De acuerdo a la Administración de Información de Energía de EEUU (EIA, su sigla en inglés), la producción de crudo en 2017 va a ser de 97,42 millones de barriles por día (bpd), mientras que el consumo va a estar en torno a los 96,99 millones bpd. A esto se suma que aun cuando la OPEP y los países no OPEP cumplan los acuerdos, la oferta podría no disminuir tanto como se espera. Caroline Bain, analista de commodities en Capital Economics dijo en una nota a clientes que “no implementar los recortes en los precios alienta las operaciones de esquisto de Estados Unidos”, mercado que se ve incentivado cuando el precio del petróleo supera los US$50 el barril, de acuerdo con la economista.

Qué pasará en la región

Dados los niveles de endeudamiento de las empresas en la región, las agencias de clasificación han advertido que las acciones de calificación positivas no son probables durante 2017. Las inversiones para las compañías petroleras nacionales parecen haber tocado en 2016 y deberían recuperarse lentamente en línea con los precios.

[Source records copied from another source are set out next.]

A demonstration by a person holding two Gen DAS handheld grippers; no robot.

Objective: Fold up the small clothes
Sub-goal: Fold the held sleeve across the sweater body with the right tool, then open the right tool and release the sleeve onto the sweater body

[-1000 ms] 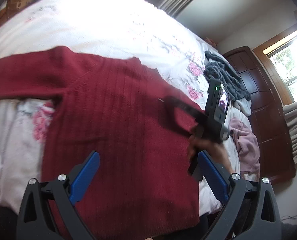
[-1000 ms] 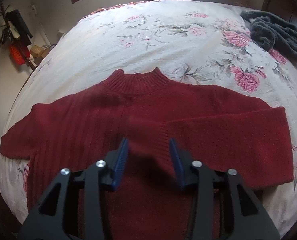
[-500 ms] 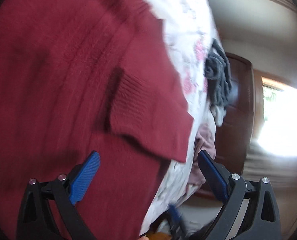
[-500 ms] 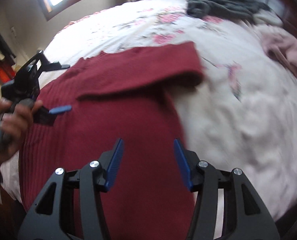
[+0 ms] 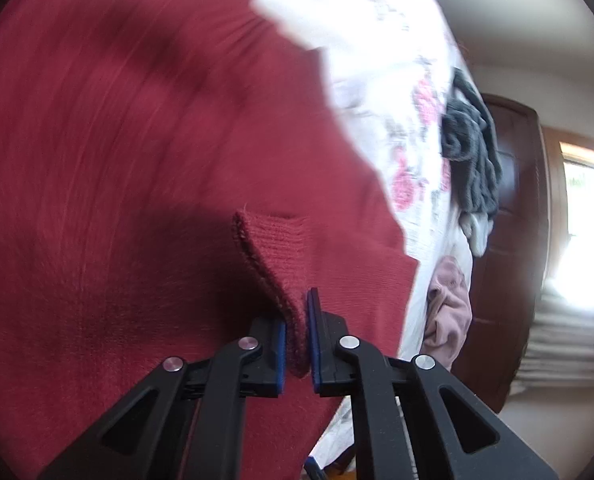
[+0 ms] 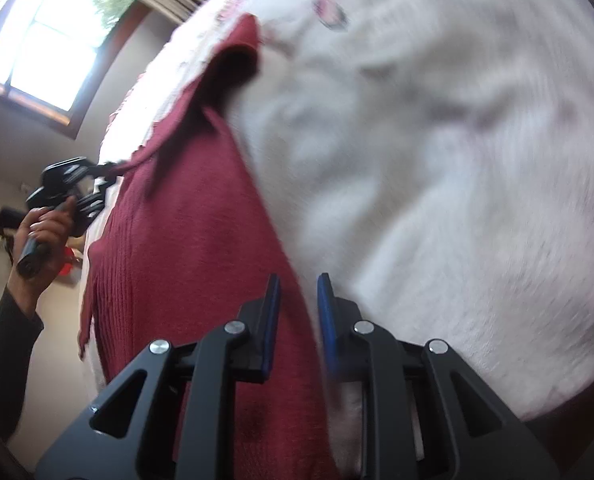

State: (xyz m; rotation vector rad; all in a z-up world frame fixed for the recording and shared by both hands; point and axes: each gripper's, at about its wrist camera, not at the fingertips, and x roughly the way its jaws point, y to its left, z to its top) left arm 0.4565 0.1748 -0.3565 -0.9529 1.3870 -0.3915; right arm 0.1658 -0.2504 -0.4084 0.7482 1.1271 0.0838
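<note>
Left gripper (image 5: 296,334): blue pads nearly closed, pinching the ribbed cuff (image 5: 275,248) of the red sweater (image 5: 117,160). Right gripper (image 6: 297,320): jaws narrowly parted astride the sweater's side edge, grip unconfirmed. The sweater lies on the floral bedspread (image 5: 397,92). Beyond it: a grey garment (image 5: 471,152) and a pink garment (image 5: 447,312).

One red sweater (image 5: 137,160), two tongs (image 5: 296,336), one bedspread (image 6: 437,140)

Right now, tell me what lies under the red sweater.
The floral bedspread shows around the sweater, so it lies on that. The left tool pinches its cuff. Anything else beneath is covered.
</note>
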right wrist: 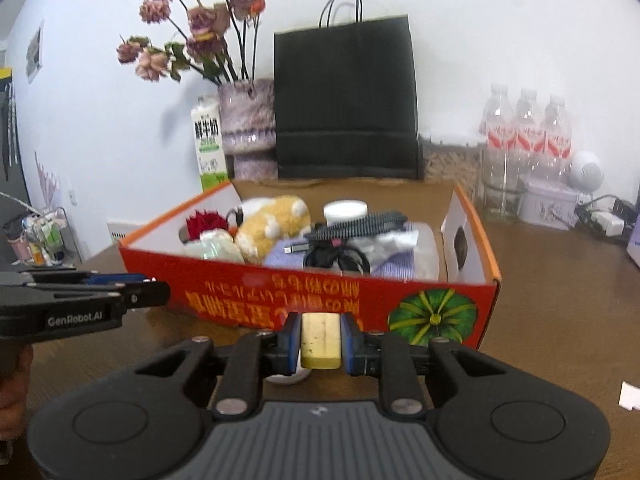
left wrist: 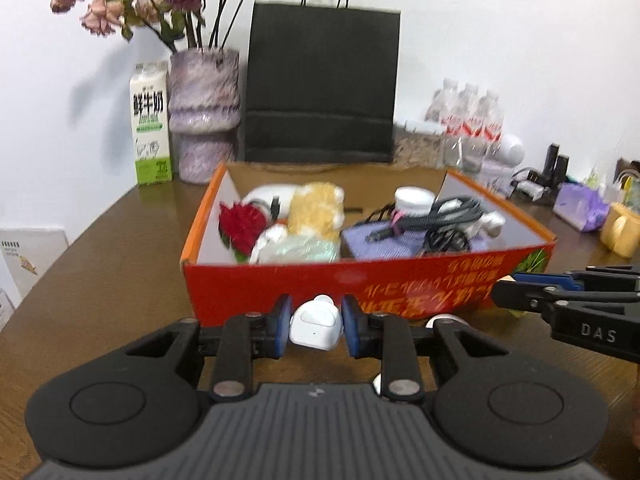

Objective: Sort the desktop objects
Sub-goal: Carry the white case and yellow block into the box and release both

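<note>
Left gripper (left wrist: 316, 328) jaws pinched a white earbud case (left wrist: 316, 326), right gripper (right wrist: 320, 340) jaws pinched a yellow block (right wrist: 320, 340), both held just before the red box (left wrist: 320, 284) on the counter (left wrist: 112, 272).

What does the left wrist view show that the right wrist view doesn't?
Only the left wrist view: the left hand-held gripper shut on a white earbud case, and a yellow mug far right. Only the right wrist view: the right hand-held gripper shut on a yellow block. Both: the red box, black bag and milk carton.
</note>
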The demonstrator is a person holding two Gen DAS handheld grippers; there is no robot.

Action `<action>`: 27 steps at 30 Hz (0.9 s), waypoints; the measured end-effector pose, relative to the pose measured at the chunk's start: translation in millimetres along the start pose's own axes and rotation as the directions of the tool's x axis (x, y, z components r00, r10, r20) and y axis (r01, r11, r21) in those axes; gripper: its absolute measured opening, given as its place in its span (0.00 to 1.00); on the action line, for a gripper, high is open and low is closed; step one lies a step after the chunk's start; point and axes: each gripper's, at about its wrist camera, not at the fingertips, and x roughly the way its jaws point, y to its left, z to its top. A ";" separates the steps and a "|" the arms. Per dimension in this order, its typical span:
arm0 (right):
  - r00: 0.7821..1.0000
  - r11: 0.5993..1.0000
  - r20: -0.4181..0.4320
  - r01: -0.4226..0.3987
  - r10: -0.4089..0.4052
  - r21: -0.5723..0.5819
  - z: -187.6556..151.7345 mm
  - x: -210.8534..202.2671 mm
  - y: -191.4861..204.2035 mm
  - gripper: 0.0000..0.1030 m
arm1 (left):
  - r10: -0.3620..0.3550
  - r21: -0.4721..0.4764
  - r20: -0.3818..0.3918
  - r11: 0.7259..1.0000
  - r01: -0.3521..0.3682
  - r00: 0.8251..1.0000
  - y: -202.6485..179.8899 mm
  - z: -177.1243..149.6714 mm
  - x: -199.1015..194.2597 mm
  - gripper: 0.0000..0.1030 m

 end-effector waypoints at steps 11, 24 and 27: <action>0.993 0.999 0.109 0.049 -0.051 0.016 36.6 -12.1 -9.3 0.19 | 0.008 -0.014 0.103 1.000 -0.006 0.995 -2.2 36.7 -4.6 0.27; 0.983 0.986 0.108 0.140 -0.149 0.088 60.8 27.7 -47.2 0.19 | 0.090 -0.039 0.125 0.996 -0.086 0.988 -5.4 64.1 41.9 0.27; 0.983 0.986 0.096 0.152 -0.159 0.076 60.1 39.3 -51.0 0.19 | 0.106 -0.020 0.131 0.994 -0.104 0.986 -10.3 65.4 52.8 0.27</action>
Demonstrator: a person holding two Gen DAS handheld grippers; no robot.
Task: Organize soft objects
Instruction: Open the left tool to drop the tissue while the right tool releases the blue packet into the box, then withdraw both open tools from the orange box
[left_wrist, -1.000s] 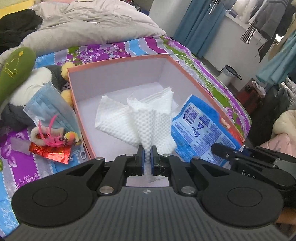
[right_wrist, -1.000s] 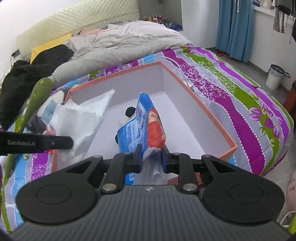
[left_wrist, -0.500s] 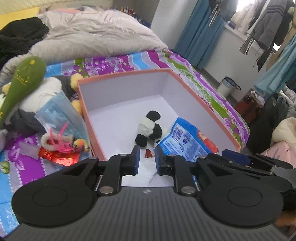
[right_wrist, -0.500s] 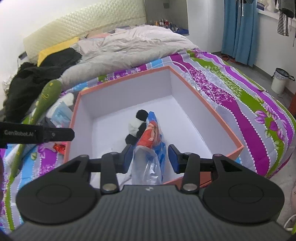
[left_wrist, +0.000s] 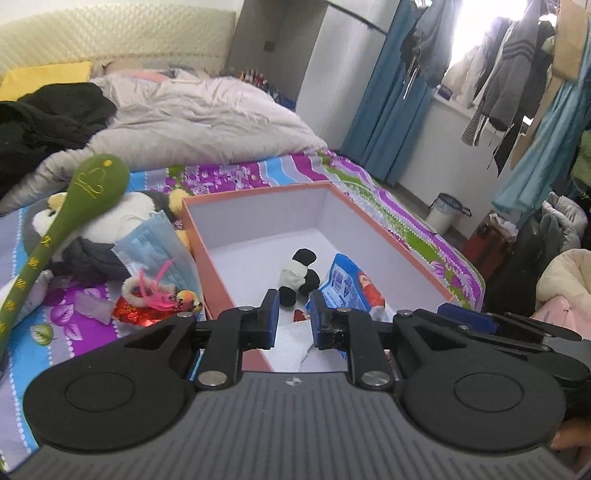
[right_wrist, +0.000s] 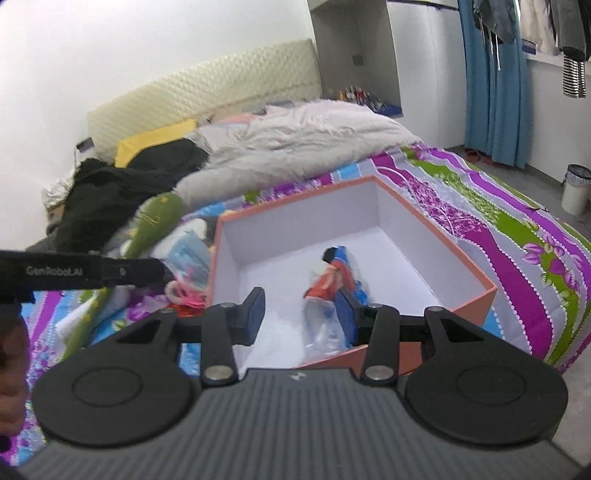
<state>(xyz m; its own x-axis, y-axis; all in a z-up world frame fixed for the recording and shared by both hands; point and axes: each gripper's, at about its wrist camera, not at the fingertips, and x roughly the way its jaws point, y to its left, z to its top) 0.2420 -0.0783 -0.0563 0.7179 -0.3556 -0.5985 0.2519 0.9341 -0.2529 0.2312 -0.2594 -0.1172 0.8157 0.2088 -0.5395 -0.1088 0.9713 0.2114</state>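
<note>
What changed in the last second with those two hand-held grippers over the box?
The left hand-held gripper let go of the white tissue, and the right hand-held gripper released the blue packet; both sets of jaws have just been opening and now hold nothing. Both things now lie in the orange box, and both grippers drew back. The toys beside the box stayed put.
</note>
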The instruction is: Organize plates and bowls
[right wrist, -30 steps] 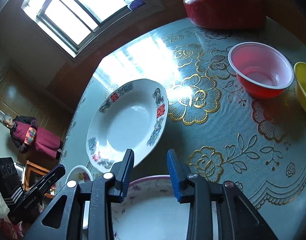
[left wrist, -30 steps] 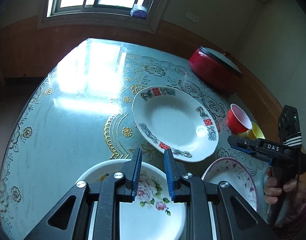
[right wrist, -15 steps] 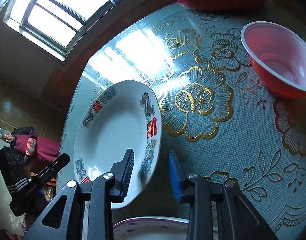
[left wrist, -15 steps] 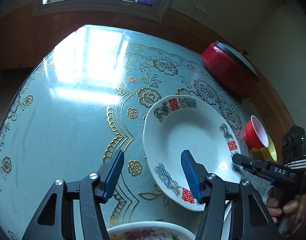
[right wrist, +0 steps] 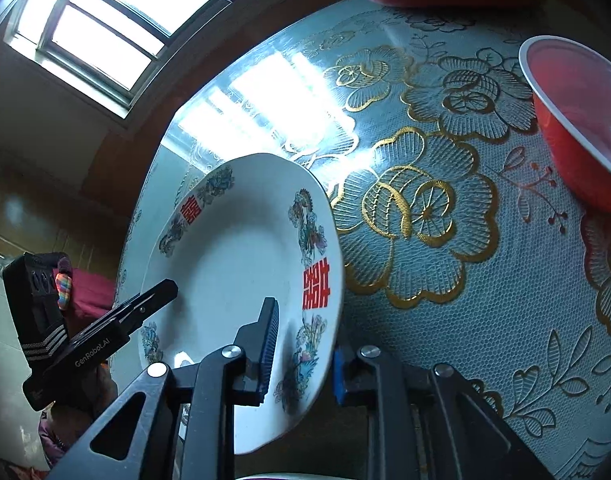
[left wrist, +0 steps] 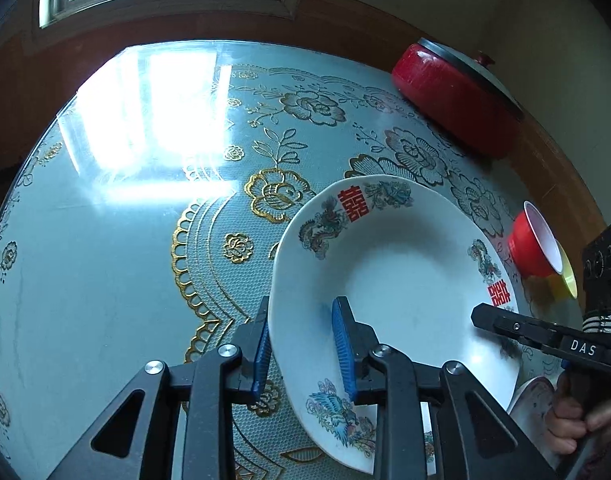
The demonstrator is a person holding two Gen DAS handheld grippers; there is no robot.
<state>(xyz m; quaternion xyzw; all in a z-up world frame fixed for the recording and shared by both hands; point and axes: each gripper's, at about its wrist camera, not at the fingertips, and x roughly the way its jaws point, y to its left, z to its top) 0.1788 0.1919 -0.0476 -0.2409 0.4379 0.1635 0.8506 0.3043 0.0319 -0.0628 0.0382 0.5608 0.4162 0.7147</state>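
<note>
Both grippers are on the large white porcelain plate with red characters and painted birds [left wrist: 405, 280] — the left gripper [left wrist: 303, 344] has just been closing, its blue pads astride the plate's left rim; the right gripper [right wrist: 301, 350], narrowing too, straddles the opposite rim. The plate sits on the floral glass-topped table [left wrist: 125, 220], near the red plastic bowl [right wrist: 581, 128].

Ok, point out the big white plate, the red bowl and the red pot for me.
big white plate [left wrist: 405, 280], left wrist view, bare white centre.
red bowl [right wrist: 585, 120], right wrist view, inside wall.
red pot [left wrist: 453, 96], left wrist view, red side wall.
</note>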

A medio plazo, las inversiones deben mantenerse bajas, creciendo en menos del 10%. “Las petroleras latinoamericanas presentan una capacidad de endeudamiento relativamente limitada, ya que los saldos de deuda se han triplicado en la última década”, dice Lucas Aristizabal, director senior de Fitch Ratings. “Este aumento de la deuda ha debilitado los perfiles de crédito independientes, con algunas empresas acercándose a niveles insostenibles de deuda”.

Durante 2017, se espera que la producción de petróleo en América Latina permanezca estable o sólo crezca moderadamente.

La mayoría de las petroleras latinoamericanas han contrarrestado la caída del commodity con una marcada disminución en los costos, lo que se ha visto beneficiado por las depreciaciones de la moneda regional. Se espera que estos costos más bajos se mantengan en el mediano plazo como resultado de una recuperación de los precios del petróleo más lenta de lo que se esperaba inicialmente, así como de la expectativa de que las monedas continúen debilitándose.

En Chile el consumo de petróleo se estima cercano a los 400 mil bpd, cifra que se ha venido incrementando en los últimos años dado el avance del mercado automotor, la dependencia de generación termoeléctrica y las industrias principalmente de la minería. Chile importa aproximadamente el 65% del petróleo y derivados que consume a Brasil y Ecuador. Si bien por un lado se beneficia por un bajo precio del crudo, el efecto negativo en el precio del principal producto de exportación como es el cobre es más importante. “A nosotros como país nos sirve más estar en un ciclo alcista de precios de los commodities”, señala Bruno Forgione, socio de Auditoría en PwC Chile.